ACTIVITY ▸ Starting at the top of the records, output every line through the one that contains "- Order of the", keeping each exactly as it appears.

PROVIDED INFORMATION ▸
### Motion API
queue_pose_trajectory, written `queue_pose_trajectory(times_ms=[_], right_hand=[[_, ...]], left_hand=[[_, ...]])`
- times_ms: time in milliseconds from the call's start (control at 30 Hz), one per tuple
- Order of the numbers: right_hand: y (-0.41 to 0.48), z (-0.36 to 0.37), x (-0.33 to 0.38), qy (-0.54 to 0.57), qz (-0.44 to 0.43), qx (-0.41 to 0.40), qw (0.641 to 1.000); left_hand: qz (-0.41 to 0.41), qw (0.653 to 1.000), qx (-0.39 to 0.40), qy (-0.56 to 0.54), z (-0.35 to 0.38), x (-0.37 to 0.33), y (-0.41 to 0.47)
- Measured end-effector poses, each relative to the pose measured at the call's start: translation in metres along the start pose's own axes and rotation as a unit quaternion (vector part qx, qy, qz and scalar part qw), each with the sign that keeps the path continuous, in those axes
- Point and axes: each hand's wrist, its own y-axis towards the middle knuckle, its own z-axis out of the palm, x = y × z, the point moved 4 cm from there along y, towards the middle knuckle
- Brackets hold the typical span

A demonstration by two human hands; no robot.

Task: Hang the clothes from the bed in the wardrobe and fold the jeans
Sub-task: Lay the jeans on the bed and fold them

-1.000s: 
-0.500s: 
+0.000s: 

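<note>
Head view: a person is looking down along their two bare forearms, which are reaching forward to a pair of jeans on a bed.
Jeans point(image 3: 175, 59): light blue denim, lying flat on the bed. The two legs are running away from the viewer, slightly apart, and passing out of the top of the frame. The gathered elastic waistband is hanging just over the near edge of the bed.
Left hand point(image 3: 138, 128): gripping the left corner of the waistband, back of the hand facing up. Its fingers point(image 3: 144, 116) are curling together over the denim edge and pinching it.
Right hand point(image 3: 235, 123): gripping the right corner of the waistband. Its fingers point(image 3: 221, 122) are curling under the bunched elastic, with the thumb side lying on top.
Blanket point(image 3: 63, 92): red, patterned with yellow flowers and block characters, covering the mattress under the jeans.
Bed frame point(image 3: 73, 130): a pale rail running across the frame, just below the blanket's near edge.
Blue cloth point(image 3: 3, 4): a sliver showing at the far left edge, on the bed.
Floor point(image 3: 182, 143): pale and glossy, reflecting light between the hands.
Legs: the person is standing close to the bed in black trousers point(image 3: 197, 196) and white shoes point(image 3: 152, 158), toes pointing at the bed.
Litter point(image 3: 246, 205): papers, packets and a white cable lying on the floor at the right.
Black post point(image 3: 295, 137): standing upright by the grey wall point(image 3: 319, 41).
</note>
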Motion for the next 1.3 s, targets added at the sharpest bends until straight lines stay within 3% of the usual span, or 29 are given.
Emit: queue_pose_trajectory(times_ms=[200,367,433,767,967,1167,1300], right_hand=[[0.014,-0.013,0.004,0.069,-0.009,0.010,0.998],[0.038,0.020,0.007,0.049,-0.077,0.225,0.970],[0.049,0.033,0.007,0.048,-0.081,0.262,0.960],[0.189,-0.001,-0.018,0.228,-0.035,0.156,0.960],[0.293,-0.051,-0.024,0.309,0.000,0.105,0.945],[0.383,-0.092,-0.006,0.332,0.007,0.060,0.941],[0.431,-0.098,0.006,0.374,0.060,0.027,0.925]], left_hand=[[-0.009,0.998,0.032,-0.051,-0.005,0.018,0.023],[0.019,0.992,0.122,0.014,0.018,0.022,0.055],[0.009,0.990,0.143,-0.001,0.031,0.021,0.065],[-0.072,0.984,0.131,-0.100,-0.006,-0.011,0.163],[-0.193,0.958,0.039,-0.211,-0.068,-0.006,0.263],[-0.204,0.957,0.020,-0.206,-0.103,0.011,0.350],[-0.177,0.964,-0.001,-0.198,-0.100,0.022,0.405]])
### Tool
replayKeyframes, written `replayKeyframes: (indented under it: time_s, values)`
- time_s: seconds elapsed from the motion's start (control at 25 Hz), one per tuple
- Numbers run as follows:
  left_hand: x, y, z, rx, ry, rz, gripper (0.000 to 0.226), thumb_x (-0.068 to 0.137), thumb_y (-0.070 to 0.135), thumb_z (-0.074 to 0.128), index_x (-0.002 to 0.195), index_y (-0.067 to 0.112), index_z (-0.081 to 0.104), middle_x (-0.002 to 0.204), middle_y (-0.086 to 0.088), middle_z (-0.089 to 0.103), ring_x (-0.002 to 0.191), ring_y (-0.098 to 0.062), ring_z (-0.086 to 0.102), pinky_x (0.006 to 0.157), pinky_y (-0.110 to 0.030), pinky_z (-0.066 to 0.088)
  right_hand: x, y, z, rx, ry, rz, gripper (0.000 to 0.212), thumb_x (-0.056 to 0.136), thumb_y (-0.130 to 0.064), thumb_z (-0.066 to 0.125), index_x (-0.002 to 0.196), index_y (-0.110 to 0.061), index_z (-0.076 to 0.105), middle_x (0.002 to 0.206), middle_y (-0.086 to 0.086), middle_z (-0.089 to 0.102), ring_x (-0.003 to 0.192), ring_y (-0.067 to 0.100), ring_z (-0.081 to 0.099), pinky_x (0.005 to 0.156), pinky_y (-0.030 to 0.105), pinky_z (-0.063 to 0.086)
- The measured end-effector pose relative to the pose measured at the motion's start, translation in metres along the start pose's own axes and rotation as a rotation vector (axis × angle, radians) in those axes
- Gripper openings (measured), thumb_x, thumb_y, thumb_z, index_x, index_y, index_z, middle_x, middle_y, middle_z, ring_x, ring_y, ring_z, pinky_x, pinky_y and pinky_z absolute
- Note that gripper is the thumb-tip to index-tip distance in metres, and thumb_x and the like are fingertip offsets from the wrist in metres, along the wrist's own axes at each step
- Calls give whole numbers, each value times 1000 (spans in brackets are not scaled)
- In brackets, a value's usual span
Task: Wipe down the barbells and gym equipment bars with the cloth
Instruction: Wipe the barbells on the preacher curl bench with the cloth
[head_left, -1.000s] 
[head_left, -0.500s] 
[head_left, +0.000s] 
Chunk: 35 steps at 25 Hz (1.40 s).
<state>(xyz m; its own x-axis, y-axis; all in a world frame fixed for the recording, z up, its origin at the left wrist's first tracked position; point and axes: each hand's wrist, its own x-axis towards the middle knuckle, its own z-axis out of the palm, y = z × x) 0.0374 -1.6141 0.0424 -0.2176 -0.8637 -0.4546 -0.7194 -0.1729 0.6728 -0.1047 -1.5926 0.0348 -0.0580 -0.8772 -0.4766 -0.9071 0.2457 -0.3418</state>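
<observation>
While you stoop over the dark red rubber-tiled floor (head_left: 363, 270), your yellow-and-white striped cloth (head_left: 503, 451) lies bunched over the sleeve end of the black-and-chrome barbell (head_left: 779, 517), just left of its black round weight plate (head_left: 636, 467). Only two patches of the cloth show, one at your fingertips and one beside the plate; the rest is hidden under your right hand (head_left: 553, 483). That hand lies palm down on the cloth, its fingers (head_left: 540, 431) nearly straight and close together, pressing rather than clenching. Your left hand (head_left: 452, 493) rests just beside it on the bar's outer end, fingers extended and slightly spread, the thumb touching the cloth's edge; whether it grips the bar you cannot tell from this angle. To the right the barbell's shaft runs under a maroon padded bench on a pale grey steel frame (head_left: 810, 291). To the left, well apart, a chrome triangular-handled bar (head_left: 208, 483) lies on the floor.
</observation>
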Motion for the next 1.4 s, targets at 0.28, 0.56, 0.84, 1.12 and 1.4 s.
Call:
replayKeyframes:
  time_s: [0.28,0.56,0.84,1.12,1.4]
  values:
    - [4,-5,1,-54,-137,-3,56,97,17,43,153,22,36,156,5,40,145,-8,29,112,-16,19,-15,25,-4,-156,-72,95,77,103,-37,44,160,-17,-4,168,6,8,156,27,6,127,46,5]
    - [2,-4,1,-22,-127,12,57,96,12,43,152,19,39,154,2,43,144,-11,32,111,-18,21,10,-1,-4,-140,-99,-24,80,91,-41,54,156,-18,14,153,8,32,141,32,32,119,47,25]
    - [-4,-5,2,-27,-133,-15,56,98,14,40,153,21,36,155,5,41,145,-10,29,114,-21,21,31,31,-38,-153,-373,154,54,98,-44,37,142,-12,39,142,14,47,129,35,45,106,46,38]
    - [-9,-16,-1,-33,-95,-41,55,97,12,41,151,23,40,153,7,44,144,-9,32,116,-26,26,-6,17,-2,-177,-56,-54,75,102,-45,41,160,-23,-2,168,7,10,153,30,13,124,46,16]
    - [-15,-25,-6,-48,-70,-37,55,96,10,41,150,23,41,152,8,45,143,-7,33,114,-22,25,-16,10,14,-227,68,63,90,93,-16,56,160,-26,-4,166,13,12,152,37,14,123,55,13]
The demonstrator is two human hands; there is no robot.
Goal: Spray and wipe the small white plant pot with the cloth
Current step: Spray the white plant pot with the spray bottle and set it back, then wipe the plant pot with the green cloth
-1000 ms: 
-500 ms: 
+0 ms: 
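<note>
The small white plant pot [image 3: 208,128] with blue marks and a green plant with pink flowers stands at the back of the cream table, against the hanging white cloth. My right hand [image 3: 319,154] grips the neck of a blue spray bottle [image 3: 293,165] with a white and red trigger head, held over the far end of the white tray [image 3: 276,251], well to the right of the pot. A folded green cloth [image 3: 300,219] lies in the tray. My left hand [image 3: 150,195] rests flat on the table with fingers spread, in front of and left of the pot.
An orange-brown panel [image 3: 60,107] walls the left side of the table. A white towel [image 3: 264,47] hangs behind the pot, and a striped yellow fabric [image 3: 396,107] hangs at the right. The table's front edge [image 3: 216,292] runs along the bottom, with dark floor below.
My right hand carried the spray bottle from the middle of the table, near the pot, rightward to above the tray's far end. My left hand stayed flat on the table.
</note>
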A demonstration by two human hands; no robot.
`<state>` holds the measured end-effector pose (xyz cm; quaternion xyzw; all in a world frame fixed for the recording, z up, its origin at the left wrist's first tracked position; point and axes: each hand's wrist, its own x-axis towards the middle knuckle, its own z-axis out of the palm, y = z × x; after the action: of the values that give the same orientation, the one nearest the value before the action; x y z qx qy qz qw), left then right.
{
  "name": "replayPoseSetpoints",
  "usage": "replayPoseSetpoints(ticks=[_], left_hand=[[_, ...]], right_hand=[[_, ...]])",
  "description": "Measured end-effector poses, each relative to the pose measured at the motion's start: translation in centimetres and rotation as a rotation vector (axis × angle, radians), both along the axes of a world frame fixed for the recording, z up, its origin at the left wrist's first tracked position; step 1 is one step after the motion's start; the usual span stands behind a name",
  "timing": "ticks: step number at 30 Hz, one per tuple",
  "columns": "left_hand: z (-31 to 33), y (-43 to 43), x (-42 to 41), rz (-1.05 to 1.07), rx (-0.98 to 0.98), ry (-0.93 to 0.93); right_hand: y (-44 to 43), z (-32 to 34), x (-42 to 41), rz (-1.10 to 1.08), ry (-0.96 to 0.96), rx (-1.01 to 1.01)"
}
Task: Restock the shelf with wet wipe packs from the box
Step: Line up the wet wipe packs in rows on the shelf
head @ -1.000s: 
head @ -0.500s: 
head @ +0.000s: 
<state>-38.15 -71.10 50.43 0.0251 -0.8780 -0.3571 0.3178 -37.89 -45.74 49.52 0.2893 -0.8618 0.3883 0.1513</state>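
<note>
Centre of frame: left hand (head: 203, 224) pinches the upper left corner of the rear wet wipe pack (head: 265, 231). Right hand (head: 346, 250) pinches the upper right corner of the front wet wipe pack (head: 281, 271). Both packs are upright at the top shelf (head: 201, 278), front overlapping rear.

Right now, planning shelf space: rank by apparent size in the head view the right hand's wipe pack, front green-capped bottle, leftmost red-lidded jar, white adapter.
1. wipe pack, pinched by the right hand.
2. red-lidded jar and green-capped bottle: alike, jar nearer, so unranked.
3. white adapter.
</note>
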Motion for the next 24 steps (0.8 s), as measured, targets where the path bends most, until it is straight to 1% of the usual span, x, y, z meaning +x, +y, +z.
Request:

ANSWER SPACE ▸
### Motion API
queue_pose_trajectory, written `queue_pose_trajectory(times_ms=[_], right_hand=[[_, ...]], left_hand=[[_, ...]])`
- times_ms: time in milliseconds from the call's start (control at 30 Hz), one per tuple
- Order of the numbers: right_hand: y (-0.41 to 0.48), z (-0.36 to 0.37), x (-0.33 to 0.38), qy (-0.54 to 0.57), qz (-0.44 to 0.43), qx (-0.41 to 0.40), qw (0.641 to 1.000); left_hand: qz (-0.41 to 0.41), qw (0.653 to 1.000), qx (-0.39 to 0.40), qy (-0.56 to 0.54), z (-0.35 to 0.38), x (-0.37 to 0.33), y (-0.41 to 0.47)

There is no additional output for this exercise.